◆ **Assignment**: Copy every line that holds the string "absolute" from the data below.

==============================

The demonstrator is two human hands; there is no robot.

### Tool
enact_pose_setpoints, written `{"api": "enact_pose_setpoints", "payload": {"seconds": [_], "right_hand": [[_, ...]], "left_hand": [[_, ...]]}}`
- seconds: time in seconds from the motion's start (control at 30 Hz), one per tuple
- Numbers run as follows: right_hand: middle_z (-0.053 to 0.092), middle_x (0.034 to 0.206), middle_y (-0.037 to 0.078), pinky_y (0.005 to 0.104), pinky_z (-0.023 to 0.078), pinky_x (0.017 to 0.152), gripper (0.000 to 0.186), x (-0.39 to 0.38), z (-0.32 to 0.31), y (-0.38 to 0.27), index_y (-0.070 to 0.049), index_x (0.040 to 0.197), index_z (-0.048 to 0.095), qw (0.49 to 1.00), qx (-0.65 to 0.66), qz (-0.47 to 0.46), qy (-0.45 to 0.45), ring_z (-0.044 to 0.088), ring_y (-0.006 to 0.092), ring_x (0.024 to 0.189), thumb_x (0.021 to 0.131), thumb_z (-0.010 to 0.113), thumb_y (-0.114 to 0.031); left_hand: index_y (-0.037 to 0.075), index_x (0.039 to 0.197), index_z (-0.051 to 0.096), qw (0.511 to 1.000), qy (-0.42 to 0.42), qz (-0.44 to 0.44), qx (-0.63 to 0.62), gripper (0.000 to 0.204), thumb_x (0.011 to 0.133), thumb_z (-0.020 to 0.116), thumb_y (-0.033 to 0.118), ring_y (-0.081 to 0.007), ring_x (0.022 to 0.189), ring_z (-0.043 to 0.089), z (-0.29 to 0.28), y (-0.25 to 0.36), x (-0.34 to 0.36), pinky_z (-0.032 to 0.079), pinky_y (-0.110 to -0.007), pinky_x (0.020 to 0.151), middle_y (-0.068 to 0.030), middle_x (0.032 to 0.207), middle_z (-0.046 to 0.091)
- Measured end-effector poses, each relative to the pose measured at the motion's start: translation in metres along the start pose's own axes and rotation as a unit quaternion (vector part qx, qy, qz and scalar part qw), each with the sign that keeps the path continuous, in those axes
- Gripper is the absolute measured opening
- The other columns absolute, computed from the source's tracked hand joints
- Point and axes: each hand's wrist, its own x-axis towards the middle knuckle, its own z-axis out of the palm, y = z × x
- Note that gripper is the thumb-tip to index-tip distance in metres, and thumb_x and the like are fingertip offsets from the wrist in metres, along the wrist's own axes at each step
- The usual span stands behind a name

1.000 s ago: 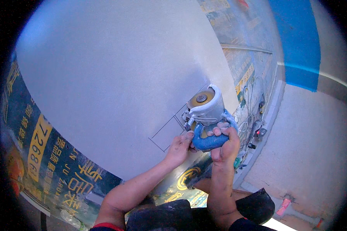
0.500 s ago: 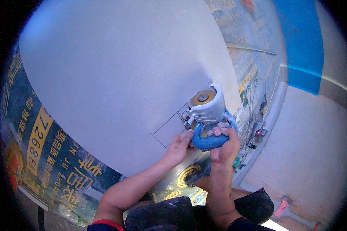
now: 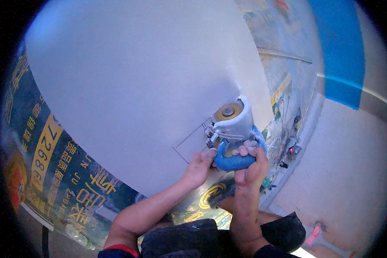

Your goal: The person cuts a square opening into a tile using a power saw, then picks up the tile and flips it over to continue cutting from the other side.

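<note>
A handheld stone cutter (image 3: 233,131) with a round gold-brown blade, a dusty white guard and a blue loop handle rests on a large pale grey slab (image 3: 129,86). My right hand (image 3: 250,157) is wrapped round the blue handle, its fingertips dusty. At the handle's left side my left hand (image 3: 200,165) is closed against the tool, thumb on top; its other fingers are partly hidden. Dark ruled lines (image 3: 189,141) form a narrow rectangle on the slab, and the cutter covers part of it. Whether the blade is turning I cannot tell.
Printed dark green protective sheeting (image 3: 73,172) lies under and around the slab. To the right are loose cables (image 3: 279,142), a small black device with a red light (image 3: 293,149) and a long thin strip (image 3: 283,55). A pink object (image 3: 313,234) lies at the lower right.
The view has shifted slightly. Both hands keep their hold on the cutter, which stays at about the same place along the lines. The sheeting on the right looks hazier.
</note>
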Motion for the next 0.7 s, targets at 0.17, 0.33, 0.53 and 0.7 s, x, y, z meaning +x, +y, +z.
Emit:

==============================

◆ **Response to this task**:
- Gripper is the absolute measured opening
- The other columns absolute, computed from the source's tracked hand joints

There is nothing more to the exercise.